Но я бы не стал останавливаться на достигнутом. Как ни странно, я обращался бы к Всевышнему и говорил: «Если вы позволите мне пожить всего несколько лет во второй половине двадцатого века, я буду счастлив». Странное заявление, потому что в мире все запутано. Нация больна. Беда в земле. Смятение вокруг. Это странное заявление. Но я каким-то образом знаю, что только когда достаточно темно, можно увидеть звезды. И я вижу, как Бог работает в этот период двадцатого века в стороне, на которую люди каким-то странным образом реагируют — что-то происходит в нашем мире. Массы людей поднимаются. И где бы они ни собирались сегодня, будь то в Йоханнесбурге, Южная Африка; Найроби, Кения; Аккра, Гана; Нью-Йорк; Атланта, Джорджия; Джексон, Миссисипи; или Мемфис, штат Теннесси — крик всегда один и тот же — «Мы хотим быть свободными».
И еще одна причина, по которой я счастлив жить в этот период, заключается в том, что мы были вынуждены столкнуться с проблемами, с которыми люди пытались бороться на протяжении всей истории, но спрос не заставлял их это делать. Выживание требует, чтобы мы боролись с ними. Мужчины уже много лет говорят о войне и мире. Но теперь они уже не могут просто говорить об этом. Это больше не выбор между насилием и ненасилием в этом мире; это ненасилие или небытие.

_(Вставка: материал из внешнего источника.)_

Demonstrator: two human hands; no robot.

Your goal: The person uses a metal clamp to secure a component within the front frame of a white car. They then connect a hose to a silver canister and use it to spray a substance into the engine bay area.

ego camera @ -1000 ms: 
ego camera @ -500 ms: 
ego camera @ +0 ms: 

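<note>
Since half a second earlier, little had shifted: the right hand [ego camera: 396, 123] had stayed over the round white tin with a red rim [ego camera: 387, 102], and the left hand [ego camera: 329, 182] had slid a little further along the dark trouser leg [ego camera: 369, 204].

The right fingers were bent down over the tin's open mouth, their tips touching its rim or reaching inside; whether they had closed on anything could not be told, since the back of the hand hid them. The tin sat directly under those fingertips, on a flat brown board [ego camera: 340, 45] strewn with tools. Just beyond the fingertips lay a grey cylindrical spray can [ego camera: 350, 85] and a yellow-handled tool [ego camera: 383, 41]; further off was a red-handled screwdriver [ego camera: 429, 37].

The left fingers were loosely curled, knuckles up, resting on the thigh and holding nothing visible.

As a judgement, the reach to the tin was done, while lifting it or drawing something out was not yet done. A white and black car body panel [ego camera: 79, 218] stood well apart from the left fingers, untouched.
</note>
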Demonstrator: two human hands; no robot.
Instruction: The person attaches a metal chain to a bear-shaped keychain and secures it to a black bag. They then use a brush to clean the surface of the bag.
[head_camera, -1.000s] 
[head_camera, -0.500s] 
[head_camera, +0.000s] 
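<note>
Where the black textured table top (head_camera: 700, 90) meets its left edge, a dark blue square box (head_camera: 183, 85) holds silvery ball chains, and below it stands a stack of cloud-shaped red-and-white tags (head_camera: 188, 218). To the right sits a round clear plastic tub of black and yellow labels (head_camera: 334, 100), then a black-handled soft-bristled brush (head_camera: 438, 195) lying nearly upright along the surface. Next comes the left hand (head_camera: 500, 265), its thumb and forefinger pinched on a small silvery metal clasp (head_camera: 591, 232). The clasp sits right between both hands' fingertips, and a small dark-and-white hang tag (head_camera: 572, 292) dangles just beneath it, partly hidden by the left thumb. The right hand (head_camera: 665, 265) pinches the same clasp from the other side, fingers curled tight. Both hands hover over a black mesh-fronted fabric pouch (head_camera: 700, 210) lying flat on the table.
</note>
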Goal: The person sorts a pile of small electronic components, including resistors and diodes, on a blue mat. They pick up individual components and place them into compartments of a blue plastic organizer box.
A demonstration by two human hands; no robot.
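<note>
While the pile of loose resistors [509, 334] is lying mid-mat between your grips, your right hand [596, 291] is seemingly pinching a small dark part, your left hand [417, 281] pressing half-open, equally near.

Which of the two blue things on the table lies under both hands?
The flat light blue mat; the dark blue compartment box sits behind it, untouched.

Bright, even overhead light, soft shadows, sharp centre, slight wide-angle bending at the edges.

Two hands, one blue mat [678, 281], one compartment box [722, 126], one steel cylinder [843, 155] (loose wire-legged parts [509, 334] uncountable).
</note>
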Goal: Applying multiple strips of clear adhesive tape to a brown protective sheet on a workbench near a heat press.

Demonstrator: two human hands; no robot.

Вот где мы сегодня. А также в революции прав человека, если что-то не будет сделано и в спешке, чтобы вывести цветные народы мира из их долгих лет нищеты, их долгих лет боли и пренебрежения, весь мир обречен. Сейчас я просто счастлив, что Бог позволил мне жить в этот период, видеть, что разворачивается. И я счастлив, что Он позволил мне быть в Мемфисе.
Я помню, я помню, когда негры просто ходили, как сказал Ральф, так часто, царапая там, где не чесалось, и смеялись, когда их не щекотали. Но этот день закончился. Сейчас у нас серьезные намерения, и мы полны решимости занять свое законное место в Божьем мире.
Вот и все. Мы не занимаемся никаким негативным протестом и никакими негативными спорами ни с кем. Мы говорим, что полны решимости быть мужчинами. Мы полны решимости быть людьми. Мы говорим, что мы дети Божьи. И что мы не должны жить так, как нас заставляют жить.
Итак, что все это означает в этот великий период истории? Это значит, что мы должны оставаться вместе. Мы должны оставаться вместе и сохранять единство. Вы знаете, всякий раз, когда фараон хотел продлить период рабства в Египте, у него была любимая, любимая формула для этого. Что это было? Он заставлял рабов драться между собой. Но всякий раз, когда рабы собираются вместе, что-то происходит при дворе фараона, и он не может держать рабов в рабстве. Когда рабы собираются вместе, это начало выхода из рабства. Теперь сохраним единство.
Во-вторых, давайте оставим проблемы там, где они есть. Проблема в несправедливости. Проблема заключается в отказе Мемфиса быть справедливым и честным в своих отношениях со своими государственными служащими, которые, как оказалось, являются санитарными работниками. Так вот, мы должны удерживать на этом внимание. Это всегда проблема с небольшим количеством насилия. Вы знаете, что произошло на днях, и пресса занималась только разбиванием окон. Я читал статьи. Они очень редко упоминали о том, что тысяча триста санитарных рабочих бастовали, что Мемфис несправедлив к ним и что мэру Лебу срочно нужен врач. Они не дошли до этого.
Теперь мы собираемся снова идти, и мы должны снова идти, чтобы поставить вопрос там, где он должен быть. И заставь всех увидеть, что здесь триста триста Божьих детей, страдающих, иногда голодающих, проводящих темные и тоскливые ночи в раздумьях, как же все это выйдет наружу. В этом проблема. И мы должны сказать нации: мы знаем, что это выходит наружу. Ибо когда люди увлечены тем, что правильно, и они готовы пожертвовать ради этого, нет никакой остановки кроме победы.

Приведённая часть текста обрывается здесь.